▶ REQUIRED WORK
Look through the records below for the word "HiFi". Report how many lines have it, and only that number.

▶ EXERCISE MATERIALS

#####

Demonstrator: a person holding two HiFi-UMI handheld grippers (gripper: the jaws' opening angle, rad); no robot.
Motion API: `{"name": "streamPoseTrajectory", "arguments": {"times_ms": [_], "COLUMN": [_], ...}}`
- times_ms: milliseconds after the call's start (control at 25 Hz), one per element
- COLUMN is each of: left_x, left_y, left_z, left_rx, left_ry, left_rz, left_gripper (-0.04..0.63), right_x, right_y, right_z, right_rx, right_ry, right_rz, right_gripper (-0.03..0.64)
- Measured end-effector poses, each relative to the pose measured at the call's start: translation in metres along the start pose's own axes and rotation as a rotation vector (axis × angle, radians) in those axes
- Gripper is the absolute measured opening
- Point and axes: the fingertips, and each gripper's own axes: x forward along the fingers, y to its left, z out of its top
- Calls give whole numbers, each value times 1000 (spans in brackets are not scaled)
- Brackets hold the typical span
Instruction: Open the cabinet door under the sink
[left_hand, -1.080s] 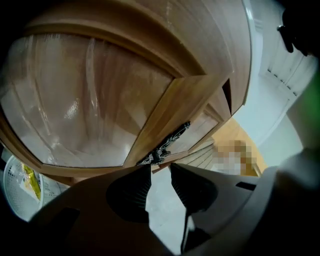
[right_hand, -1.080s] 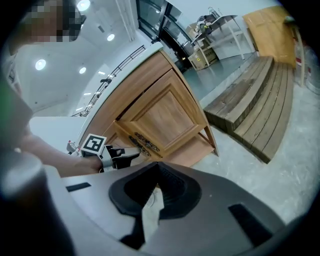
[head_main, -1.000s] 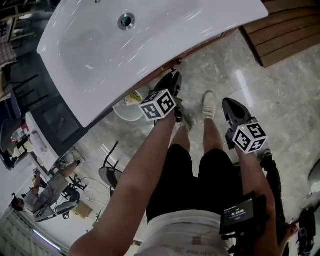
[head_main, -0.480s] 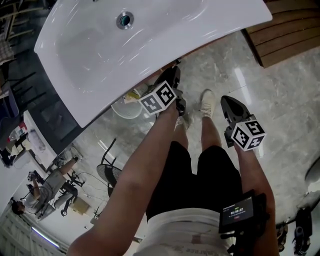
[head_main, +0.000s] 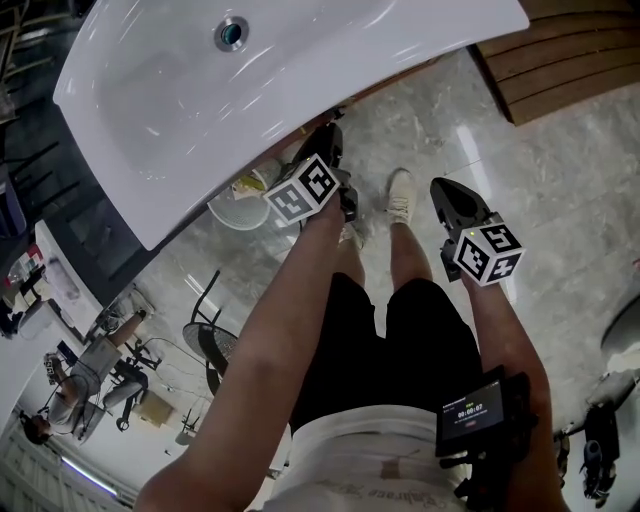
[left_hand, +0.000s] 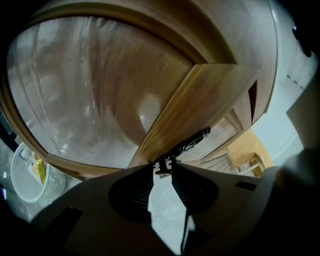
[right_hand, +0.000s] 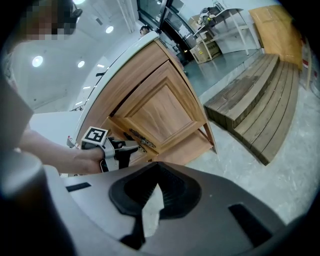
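The curved wooden cabinet (right_hand: 150, 107) stands under the white sink (head_main: 250, 90). Its door (left_hand: 195, 110) hangs slightly ajar, showing the inner edge. A dark metal handle (left_hand: 192, 142) runs along the door, also seen in the right gripper view as the handle (right_hand: 142, 140). My left gripper (left_hand: 163, 167) has just been closing, and its tips now pinch the near end of that handle. In the head view the left gripper (head_main: 328, 140) reaches under the sink rim. My right gripper (head_main: 450, 200) hovers apart on the right, shut and holding nothing.
A white mesh basket (head_main: 240, 205) with a yellow item sits on the marble floor left of the cabinet. Wooden steps (right_hand: 255, 115) lie to the right. The person's legs and shoes (head_main: 400, 195) stand between the two grippers.
The left gripper has crept a little further under the sink rim toward the door. The right gripper has kept its place.
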Motion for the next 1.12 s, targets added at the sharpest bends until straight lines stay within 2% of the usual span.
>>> {"name": "streamPoseTrajectory", "arguments": {"times_ms": [80,200,280,440,640,1120], "left_x": [-8,3,-1,7,5,-2], "left_y": [7,5,4,8,2,-6], "left_z": [-10,5,0,14,9,0], "left_rx": [7,-54,-79,-19,65,106], "left_ry": [35,-15,-25,-45,-41,-41], "left_rz": [14,12,4,-11,-3,-37], "left_gripper": [115,98,97,94,91,87], "right_x": [-4,12,3,14,10,16], "right_y": [3,-3,1,1,-2,11], "right_z": [-12,9,1,11,6,7], "right_rx": [6,-37,-31,-56,-40,9], "right_ry": [30,-4,12,5,19,16], "right_rz": [-5,23,15,29,21,62], "right_gripper": [13,12,12,13,13,12]}}
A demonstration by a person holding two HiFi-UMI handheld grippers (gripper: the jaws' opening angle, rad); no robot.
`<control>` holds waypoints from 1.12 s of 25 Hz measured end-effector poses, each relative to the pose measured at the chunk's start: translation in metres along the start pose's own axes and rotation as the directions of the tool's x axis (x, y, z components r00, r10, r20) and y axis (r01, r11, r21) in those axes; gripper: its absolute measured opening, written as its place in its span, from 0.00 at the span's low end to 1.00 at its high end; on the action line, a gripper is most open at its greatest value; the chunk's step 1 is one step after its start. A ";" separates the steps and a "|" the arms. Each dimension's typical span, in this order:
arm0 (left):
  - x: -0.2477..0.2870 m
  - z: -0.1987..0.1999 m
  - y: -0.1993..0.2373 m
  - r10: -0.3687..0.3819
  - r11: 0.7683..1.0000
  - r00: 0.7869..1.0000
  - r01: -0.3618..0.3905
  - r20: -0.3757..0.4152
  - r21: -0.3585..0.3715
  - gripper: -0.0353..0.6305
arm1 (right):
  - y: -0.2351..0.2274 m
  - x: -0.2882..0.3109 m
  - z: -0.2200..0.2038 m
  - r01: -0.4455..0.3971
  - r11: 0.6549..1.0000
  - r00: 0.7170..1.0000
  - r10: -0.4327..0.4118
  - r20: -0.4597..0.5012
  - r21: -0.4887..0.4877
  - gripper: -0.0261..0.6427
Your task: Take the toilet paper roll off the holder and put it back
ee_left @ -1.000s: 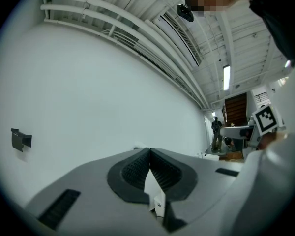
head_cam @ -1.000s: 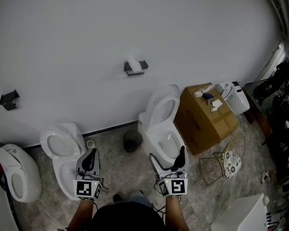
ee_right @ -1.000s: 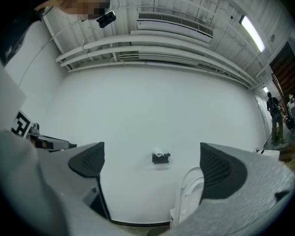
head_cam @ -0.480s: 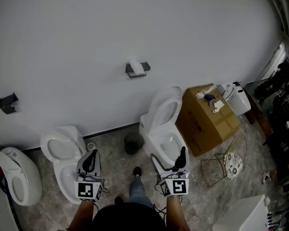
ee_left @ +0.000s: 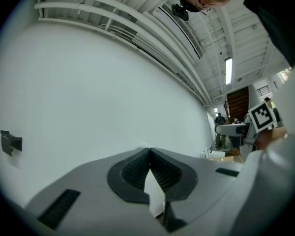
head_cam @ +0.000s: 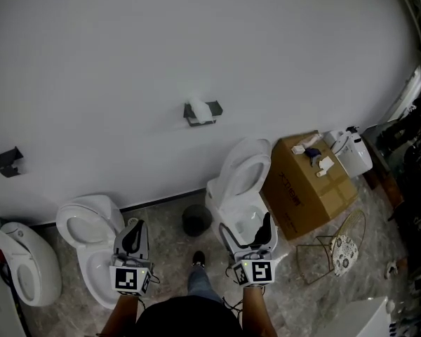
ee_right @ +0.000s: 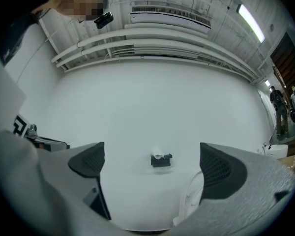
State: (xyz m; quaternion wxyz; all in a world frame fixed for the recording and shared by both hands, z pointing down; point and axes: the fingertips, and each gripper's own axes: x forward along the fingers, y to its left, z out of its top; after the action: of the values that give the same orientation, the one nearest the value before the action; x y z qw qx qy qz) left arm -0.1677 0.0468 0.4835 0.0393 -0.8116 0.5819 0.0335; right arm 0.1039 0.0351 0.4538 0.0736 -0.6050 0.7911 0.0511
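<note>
A white toilet paper roll sits on a dark wall holder on the white wall, well ahead of both grippers. The right gripper view shows the same roll on its holder small and far off, centred between the jaws. My right gripper is open and empty, held over the middle toilet. My left gripper is shut with nothing in it; its pads meet in the left gripper view.
Three white toilets stand along the wall: one below the holder, one at the left, one at the far left. A dark bin, a cardboard box and a wire stool are on the floor. A second empty holder hangs at left.
The view has shifted slightly toward the wall; the holder and toilets sit a little lower and to the right. A foot has come forward. Both grippers keep their state.
</note>
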 end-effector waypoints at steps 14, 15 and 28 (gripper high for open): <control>0.161 0.010 0.003 0.064 0.998 0.998 -0.064 -0.012 0.010 0.06 | -0.088 0.147 -0.015 -0.064 0.998 0.998 0.064 0.003 0.023 0.91; 0.170 0.011 0.002 0.071 0.997 0.997 -0.071 -0.011 0.012 0.06 | -0.093 0.155 -0.016 -0.071 0.997 0.997 0.071 0.005 0.026 0.91; 0.239 0.011 -0.001 0.188 0.982 0.981 -0.188 -0.042 0.012 0.06 | -0.138 0.236 -0.021 -0.171 0.983 0.985 0.170 0.013 0.063 0.91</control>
State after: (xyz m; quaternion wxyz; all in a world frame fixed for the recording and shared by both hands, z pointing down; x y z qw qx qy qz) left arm -0.0898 -0.1772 0.4491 0.0266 -0.7535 0.6567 0.0175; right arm 0.1754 -0.2294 0.4331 0.0914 -0.5321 0.8410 0.0341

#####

▶ OUTPUT BELOW
2